Não seria nesse momento de crise que a psicanálise ou o praticante são solicitados por um desses distúrbios da criança que proliferam hoje sob denominações que são a roupagem dos experts? Nós não teríamos que fazer ressoar o valor da inibição, do sintoma ou da angústia para a criança? Estes diversos distúrbios não seriam com efeito respostas e defesas face a este momento de crise, em que se vê abalada a identificação fálica que sustentava até então esta criança? Devemos considerar que esta identificação fálica – sempre disponível no tempo da infância e atualmente privilegiada no seio da família e no discurso corrente – permite realmente a uma criança se manter à distância das questões da identificação sexual? Não deveríamos considerar de preferência a crise do falo como o momento fundamental em que se sintomatiza a vida da criança, em que ela começa a aprender o regime sinthomático de sua inscrição no discurso sexual? “A identificação sexual não consiste em alguém se acreditar homem ou mulher, mas em levar em conta que existem mulheres, para o menino, e que existem homens, para a menina”[25]. Manifestamente há muitas maneiras de levar isso em conta e o fato de que não são de nenhuma forma normatizados.

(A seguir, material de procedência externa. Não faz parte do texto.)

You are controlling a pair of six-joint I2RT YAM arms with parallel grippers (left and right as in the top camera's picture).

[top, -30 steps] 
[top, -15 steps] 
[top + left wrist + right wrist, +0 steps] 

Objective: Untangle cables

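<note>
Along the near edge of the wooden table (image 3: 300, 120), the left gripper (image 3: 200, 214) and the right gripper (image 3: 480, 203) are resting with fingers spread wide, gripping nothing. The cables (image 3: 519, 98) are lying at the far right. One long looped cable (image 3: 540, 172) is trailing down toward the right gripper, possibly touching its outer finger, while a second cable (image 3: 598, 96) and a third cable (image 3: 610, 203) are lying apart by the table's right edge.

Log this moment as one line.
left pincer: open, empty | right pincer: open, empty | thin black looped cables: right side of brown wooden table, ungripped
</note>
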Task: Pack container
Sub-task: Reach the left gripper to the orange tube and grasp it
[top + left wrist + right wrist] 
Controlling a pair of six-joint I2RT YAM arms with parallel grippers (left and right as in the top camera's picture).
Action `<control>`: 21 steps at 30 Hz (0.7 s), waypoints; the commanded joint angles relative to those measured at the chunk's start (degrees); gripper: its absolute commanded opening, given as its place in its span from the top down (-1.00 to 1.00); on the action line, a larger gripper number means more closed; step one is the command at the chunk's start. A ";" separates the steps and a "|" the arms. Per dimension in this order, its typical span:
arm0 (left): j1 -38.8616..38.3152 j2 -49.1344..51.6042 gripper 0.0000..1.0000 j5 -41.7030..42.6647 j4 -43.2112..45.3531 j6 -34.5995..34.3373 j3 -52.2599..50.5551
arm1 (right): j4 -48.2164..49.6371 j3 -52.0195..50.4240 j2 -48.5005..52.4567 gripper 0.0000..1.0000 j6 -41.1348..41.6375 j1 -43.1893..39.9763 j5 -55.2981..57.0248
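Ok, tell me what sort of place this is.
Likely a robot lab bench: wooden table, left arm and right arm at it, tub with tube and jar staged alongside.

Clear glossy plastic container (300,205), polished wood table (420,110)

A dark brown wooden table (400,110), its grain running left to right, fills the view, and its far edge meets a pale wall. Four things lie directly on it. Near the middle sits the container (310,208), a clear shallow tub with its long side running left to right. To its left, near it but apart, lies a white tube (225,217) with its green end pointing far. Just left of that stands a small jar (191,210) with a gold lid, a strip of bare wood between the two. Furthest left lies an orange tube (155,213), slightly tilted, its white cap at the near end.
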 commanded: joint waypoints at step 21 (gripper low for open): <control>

Eis o novo deal, no qual estão engajados meninos e meninas, doravante mais diretamente confrontados com os embaraços da castração, tais que encarnam para os homens e para as mulheres que vivem no entorno e os acolhem. Esta falha adquire nome na língua que é falada à criança e na qual ela é falada – o nome de “diferença sexual” –, correndo o risco de todos os mal-entendidos e erros. Nós não os denunciamos como sendo ficções, bem ao contrário, e acolhemos como tal as ficções da criança que nos fala, ficções que carregam a marca da diferença absoluta que elas contêm, sempre sexual.
No texto “A criança e o saber”, J.-A. Miller nos apresenta o vetor que guia nossa ação: “Pertence ao Instituto da Criança restituir o lugar do saber da criança, disso que as crianças sabem”[26]. Para os dois próximos anos iremos, portanto, nos informar sobre o que as crianças, meninas ou meninos, sabem da diferença sexual, do que querem ou não saber a respeito, e do que podem ou não podem saber.